Sunday 15 November 2020

A Second Holford Cutting in Lisbon


Gulbenkian Museum, M.35

Before doing the promised review of the new catalogue of the Gulbenkian Museum's illuminated western manuscripts, today I'll continue the  theme from last week, by discussing a Gulbenkian cutting from the Holford Collection, shown above, whose pre-Holford provenance is still uncertain. It depicts St Benedict, enthroned, surrounded by three sainted popes and five other saints.

As has been recorded in several previous posts, the vast majority of the illuminated cuttings in the Holford collection were in the 1838 Ottley sale; then bound into an album which was bought by Robert Holford by 1843; and dispersed in 1927 after the death of his son, George.

The subject of last week's post was a large miniature from a Florentine manuscript, that was in the Holford Collection but was not in the 1838 Ottley sale:

The image at the top of this post shows another such instance.

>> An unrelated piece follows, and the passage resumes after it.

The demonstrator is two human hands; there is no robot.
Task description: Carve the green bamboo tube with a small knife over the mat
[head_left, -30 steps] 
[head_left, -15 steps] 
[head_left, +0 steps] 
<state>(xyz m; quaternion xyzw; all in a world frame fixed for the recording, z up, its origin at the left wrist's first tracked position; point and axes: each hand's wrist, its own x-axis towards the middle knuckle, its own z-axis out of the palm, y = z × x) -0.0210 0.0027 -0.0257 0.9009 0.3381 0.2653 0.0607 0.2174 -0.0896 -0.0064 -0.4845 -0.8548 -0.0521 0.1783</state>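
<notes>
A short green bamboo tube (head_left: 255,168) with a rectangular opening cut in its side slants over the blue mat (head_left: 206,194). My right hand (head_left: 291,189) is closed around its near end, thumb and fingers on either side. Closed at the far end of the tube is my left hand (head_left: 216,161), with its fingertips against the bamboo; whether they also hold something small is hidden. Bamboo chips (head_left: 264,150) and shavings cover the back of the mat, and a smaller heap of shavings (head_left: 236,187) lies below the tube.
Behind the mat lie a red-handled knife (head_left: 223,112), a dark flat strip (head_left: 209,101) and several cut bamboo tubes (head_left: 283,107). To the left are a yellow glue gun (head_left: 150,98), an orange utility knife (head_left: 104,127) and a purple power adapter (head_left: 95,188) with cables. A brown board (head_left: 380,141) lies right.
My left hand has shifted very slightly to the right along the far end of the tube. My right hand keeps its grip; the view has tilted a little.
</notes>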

According to several usually-reliable sources such as de Ricci and Francis Russell [1], and the new Gulbenkian catalogue, this was lot 187 in the Ottley sale, where it is described as:

"A Saint, superbly dressed, seated on a Throne"

It is one of a sequence of eight lots all from the same manuscript, correctly attributed to Don Silvestro dei Gherarducci, monk of the Camaldolese monastery of Santa Maria degli Angeli, Florence, although the date in the headnote has a typo, as "1530" is an error for "1350":

On the face of it, the identification of the Gulbenkain miniature and lot 187 seems reasonable, because we expect ex-Holford miniatures to have come from the Ottley sale.

There are at least four problems with this identification, however.

First, lot 187 was bought by "Nightingale":

James Edward Nightingale (1817–92), was a private collector, who is not known to have re-sold any of his cuttings to Holford; all the Holford cuttings were bought at the Ottley sale either by "Tindall" or "Lloyd".

Second, the description of lot 187 -- "A Saint, superbly dressed, seated on a Throne" -- is not a very close match for the miniature, as there does not seem to be anything very rmarkable about the saint's dress, and there is no mention of the other figures -- in contrast, for example, to the next lot, lot 188:

"188  Another—A Royal Saint, in a superb dress, half length, with six smaller figures of Prophets"

Lot 188 cannot be the Gulbenkian miniature either, however, because the description precisely corresponds to a series of cuttings now in Stockholm:

Third, the Gulbenkian cutting does not have to be identified with any of the lots in the 1838 sale, because there is proof that Ottley sold at least three cuttings from Santa Maria degli Angeli during his lifetime, more than two decades prior to the posthumous 1838 auction.

One was offered for sale by Ottley's friend William Roscoe, of Liverpool, in 1816:

It is now at the Walker Art Gallery, Liverpool:

Two others attributed to Don Silvestro (but now thought to be by Lorenzo Monaco), also demonstrably from a from Santa Maria degli Angeli choirbook, were in an auction of Ottley's drawings in 1814:

They are now respectively at the Louvre:
and in the British Museum:
Surprisingly, the authors of the New York 1994 Early Renaissance Florence exhibition catalogue, and the 2011 Louvre illuminations catalogue, did not know about their Ottley provenance. [2]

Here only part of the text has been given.